*EXERCISE*.
No pictures go into the copy. Write out exactly the lines below from the one containing "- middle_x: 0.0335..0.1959" through the one containing "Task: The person".

*DATA EXCERPT*.
┄┄┄┄┄┄┄┄┄┄

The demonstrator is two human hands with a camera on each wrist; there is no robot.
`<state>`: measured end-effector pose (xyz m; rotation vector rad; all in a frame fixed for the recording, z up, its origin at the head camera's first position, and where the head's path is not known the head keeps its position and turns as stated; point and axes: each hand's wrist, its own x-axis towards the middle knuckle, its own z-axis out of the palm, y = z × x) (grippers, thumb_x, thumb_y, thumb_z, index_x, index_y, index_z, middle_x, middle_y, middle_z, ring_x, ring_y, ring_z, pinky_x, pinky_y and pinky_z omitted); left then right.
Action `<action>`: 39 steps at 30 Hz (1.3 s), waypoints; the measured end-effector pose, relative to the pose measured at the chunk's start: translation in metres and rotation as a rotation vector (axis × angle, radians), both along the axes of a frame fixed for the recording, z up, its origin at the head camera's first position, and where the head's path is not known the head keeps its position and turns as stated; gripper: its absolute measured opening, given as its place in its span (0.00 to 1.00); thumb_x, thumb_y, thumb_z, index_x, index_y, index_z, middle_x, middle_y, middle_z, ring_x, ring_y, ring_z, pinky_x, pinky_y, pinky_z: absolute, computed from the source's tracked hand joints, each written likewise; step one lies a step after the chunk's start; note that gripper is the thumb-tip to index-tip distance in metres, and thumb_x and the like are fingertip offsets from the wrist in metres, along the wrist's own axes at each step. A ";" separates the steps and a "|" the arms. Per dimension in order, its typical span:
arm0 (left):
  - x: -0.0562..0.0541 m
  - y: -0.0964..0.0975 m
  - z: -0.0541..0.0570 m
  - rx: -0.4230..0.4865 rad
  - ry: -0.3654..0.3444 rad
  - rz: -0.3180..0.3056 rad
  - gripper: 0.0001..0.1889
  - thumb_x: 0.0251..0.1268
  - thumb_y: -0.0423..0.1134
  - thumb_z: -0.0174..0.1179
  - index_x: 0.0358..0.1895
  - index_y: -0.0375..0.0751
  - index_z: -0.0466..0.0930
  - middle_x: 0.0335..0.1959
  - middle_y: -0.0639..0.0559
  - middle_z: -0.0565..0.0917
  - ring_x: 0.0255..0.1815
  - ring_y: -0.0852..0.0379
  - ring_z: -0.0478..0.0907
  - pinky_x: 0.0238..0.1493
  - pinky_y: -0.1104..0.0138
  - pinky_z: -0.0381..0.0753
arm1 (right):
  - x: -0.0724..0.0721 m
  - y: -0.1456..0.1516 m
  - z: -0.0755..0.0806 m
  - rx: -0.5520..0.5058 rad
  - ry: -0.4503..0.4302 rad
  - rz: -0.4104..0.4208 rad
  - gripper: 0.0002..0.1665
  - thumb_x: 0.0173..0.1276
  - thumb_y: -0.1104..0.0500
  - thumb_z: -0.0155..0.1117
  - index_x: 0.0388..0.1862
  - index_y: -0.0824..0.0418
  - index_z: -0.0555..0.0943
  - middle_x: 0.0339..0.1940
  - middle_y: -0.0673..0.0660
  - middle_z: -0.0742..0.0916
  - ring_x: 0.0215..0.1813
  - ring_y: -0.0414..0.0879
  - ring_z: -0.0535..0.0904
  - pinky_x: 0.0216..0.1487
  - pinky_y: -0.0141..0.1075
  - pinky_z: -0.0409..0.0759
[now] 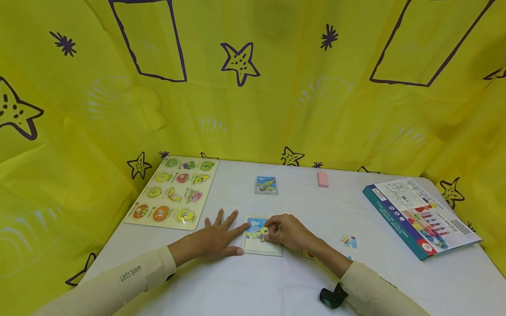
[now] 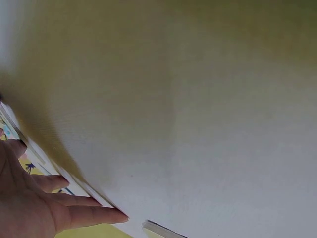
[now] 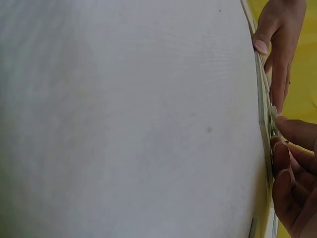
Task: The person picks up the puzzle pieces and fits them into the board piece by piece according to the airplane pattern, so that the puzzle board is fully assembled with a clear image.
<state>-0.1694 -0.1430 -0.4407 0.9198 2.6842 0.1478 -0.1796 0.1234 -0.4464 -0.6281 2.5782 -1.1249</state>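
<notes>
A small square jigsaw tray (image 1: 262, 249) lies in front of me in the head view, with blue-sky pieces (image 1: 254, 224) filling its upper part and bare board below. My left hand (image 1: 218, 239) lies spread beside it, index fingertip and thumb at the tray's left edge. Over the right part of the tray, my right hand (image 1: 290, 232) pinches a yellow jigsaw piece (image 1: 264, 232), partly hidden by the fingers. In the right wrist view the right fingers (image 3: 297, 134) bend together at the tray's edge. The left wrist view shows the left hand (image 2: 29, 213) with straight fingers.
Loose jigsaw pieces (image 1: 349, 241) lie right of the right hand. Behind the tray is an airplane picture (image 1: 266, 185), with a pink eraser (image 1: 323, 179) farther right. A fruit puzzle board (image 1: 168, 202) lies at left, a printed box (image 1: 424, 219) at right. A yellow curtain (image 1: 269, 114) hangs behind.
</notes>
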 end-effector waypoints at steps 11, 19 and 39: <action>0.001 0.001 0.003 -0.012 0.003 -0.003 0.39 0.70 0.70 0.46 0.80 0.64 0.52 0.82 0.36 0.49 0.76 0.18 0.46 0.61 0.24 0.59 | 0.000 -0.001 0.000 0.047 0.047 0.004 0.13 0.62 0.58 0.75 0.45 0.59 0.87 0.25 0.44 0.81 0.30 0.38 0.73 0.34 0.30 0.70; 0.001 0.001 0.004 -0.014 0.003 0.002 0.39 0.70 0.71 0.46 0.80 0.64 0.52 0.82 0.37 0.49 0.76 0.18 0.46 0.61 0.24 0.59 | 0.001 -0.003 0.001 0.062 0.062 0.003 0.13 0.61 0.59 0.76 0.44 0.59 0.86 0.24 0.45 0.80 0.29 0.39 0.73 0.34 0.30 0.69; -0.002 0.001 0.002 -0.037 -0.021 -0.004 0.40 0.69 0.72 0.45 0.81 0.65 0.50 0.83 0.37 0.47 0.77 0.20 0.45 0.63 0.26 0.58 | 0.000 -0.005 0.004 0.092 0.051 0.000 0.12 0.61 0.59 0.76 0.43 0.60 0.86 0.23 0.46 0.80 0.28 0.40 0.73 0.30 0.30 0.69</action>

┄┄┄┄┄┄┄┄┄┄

*OUTPUT OF THE EXERCISE*.
  - middle_x: 0.0335..0.1959
  - middle_y: -0.0639..0.0559
  - middle_z: -0.0565..0.0917
  - ring_x: 0.0255..0.1815
  - ring_y: -0.0852..0.0379
  - ring_z: -0.0478..0.0907
  - pinky_x: 0.0238..0.1493
  - pinky_y: -0.1104..0.0138
  - pinky_z: -0.0381..0.0753
arm1 (right):
  - x: -0.0724..0.0721 m
  - y: -0.1456..0.1516 m
  - z: -0.0755..0.0806 m
  - rx: -0.5520..0.5058 rad
  - ry: -0.4503..0.4302 rad
  - rz: -0.4104..0.4208 rad
  - gripper: 0.0002..0.1665
  - thumb_x: 0.0173..0.1276
  - thumb_y: -0.1104..0.0500
  - thumb_z: -0.0155..0.1117
  - index_x: 0.0388..0.1862
  - index_y: -0.0824..0.0418
  - index_z: -0.0555..0.0943
  - middle_x: 0.0339..0.1940
  - middle_y: -0.0673..0.0660
  - middle_z: -0.0742..0.0916
  - ring_x: 0.0215..0.1813
  - ring_y: -0.0414..0.0879
  - ring_z: -0.0535..0.0904
  - pinky_x: 0.0216..0.1487
  - pinky_y: -0.0141..0.1075
  - pinky_z: -0.0409..0.0759
[now] 
[now] 
[now] 
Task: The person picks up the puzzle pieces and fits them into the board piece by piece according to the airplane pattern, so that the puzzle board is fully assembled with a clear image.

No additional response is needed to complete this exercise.